D. - Beccegato, dobbiamo dire che il governo di Colombo ha praticamente negato alle istituzioni umanitarie di entrare e vedere la situazione. Adesso, cosa farà secondo lei?
 
R. - Noi abbiamo avuto delle limitazioni sicuramente a livello di logistica, quindi di spostamenti di operatori, anche se alcuni hanno sempre lavorato anche nelle zone controllate dalle Tigri Tamil. Però le forniture di generi di prima necessità hanno avuto dei grossi problemi.

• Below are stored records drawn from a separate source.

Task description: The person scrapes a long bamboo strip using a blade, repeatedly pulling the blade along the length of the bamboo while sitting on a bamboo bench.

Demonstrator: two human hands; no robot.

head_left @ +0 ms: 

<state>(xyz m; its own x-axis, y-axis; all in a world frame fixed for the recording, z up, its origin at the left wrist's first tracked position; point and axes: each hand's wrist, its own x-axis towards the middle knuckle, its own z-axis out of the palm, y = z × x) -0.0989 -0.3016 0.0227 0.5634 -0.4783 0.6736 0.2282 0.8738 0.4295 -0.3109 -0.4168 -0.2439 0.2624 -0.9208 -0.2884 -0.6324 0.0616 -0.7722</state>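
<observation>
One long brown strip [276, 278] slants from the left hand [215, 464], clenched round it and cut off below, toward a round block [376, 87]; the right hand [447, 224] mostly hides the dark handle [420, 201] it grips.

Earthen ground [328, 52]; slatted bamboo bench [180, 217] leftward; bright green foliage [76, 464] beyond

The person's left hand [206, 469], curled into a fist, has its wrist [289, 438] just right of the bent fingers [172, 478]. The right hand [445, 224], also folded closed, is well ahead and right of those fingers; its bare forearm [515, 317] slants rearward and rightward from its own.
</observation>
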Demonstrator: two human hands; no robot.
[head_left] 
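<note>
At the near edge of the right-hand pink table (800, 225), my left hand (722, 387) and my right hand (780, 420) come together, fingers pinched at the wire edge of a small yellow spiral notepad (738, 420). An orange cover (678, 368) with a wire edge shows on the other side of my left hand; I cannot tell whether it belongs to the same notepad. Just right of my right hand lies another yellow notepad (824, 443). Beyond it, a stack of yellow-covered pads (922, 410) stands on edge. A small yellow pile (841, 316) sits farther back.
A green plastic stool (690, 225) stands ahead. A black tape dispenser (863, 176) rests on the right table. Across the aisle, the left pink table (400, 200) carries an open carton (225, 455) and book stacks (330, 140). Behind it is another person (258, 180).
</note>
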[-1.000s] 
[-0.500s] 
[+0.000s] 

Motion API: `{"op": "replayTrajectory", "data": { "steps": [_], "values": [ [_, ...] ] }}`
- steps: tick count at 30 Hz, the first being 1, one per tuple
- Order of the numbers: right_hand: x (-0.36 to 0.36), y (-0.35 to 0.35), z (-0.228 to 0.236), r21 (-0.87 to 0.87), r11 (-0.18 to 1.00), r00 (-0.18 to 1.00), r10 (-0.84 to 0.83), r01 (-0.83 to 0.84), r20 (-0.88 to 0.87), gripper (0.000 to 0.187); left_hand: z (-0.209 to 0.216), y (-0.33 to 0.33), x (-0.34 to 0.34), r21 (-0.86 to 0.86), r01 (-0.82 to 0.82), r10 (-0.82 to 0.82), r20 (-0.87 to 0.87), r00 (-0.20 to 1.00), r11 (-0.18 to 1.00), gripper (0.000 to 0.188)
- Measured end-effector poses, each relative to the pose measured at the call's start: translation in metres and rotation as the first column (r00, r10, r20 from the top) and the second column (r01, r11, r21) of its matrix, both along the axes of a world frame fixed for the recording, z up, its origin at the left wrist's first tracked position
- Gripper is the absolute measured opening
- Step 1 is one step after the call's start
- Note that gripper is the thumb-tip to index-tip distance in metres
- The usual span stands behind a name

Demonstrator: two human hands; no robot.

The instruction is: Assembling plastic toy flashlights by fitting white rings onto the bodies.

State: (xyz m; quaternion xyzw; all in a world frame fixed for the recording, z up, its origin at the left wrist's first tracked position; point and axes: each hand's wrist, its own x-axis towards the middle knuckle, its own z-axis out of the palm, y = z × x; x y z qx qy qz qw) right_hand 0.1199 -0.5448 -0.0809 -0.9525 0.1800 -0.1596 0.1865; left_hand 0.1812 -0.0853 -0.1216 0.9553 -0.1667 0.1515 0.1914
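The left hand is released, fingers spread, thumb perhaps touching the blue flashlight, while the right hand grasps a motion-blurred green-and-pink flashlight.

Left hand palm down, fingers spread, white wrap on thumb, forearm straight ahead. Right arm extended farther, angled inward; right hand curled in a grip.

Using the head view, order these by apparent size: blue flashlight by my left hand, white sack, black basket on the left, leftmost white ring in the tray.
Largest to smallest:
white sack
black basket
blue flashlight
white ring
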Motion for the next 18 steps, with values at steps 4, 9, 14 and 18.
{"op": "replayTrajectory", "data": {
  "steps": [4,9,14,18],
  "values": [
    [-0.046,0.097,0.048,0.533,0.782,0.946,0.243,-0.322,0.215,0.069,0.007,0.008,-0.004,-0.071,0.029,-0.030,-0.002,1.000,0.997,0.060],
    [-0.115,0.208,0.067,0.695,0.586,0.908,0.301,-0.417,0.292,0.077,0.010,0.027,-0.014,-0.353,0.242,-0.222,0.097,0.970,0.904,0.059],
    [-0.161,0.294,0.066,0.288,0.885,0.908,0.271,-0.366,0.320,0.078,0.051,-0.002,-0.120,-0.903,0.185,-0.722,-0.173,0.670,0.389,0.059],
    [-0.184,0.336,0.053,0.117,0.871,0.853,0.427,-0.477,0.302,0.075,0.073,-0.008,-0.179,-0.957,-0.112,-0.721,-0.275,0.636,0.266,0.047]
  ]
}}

Poi, soprattutto, è cambiato il quadro delle presenze degli sfollati - e queste ultime settimane sono state veramente terribili - i quali hanno affollato dei campi dove prima non c’era nessuno. Quindi, sicuramente, l’auspicio fatto il Papa che queste operazioni belliche abbiano termine quanto prima, e si permetta di dare accesso alle zone colpite a tutte le organizzazioni umanitarie, va sottoscritto perché in caso contrario si rischia anche la morte per fame di molte persone.
 
D. - La comunità internazionale cosa può fare e cosa deve fare?
 
R. - Bisogna lavorare su due fronti: certamente sul fronte umanitario, perché appunto i generi di prima necessità non sono sufficienti. E poi a livello carattere politico cioè il diritto di guerra: il diritto umanitario prevede che ci siano corridoi umanitari per tutelare i diritti dei civili. In più, per un processo di pace, bisogna sempre considerare l’importanza anche di una rappacificazione dal basso. Io ho visitato dei campi a Trincomalee, qualche anno fa, e certamente la gente era arrabbiata, quindi c’era una sorta di consenso al conflitto. Se non si rimuovono i focolai - che poi alimentano il conflitto, come ci ha insegnato la storia - la ciclicità di queste ondate di violenza organizzata rischia di ripetersi.